Work task: Repeat exactly the lines of the material below that run from the "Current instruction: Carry" line to the "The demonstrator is" line, including both, and do not carry over any pictures.

Data shown section start

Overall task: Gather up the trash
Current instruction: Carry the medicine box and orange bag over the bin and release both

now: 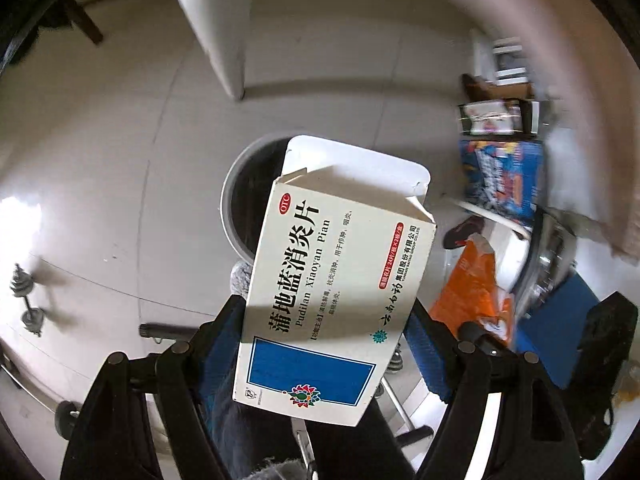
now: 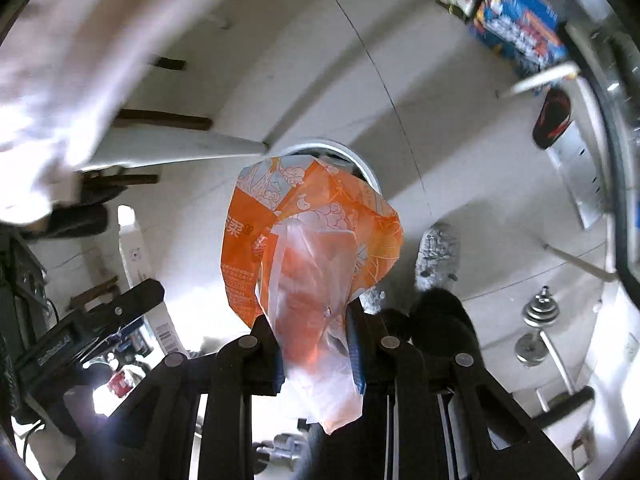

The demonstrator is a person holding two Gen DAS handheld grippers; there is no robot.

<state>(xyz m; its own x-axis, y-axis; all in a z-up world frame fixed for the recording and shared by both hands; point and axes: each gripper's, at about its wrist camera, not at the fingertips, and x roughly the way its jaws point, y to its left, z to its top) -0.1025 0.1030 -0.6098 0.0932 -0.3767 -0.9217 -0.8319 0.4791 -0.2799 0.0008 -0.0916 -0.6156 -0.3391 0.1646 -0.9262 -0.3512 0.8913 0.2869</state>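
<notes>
Left wrist view: the left gripper (image 1: 326,332) pinches a white medicine box (image 1: 336,296) at frame centre, its open flap overlapping the grey bin (image 1: 236,200) on the floor behind. Right wrist view: the right gripper (image 2: 316,344) clamps an orange wrapper (image 2: 308,232) at centre, covering the bin's rim (image 2: 360,160).

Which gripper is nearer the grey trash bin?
Hard to call; roughly level. The left gripper holds the medicine box over the trash bin; the right gripper holds the orange wrapper before it.
</notes>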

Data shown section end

Completed task:
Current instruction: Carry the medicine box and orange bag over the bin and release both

now: 
now: 

The demonstrator is a person holding two Gen DAS handheld grippers; there is no robot.

No part of the answer remains open.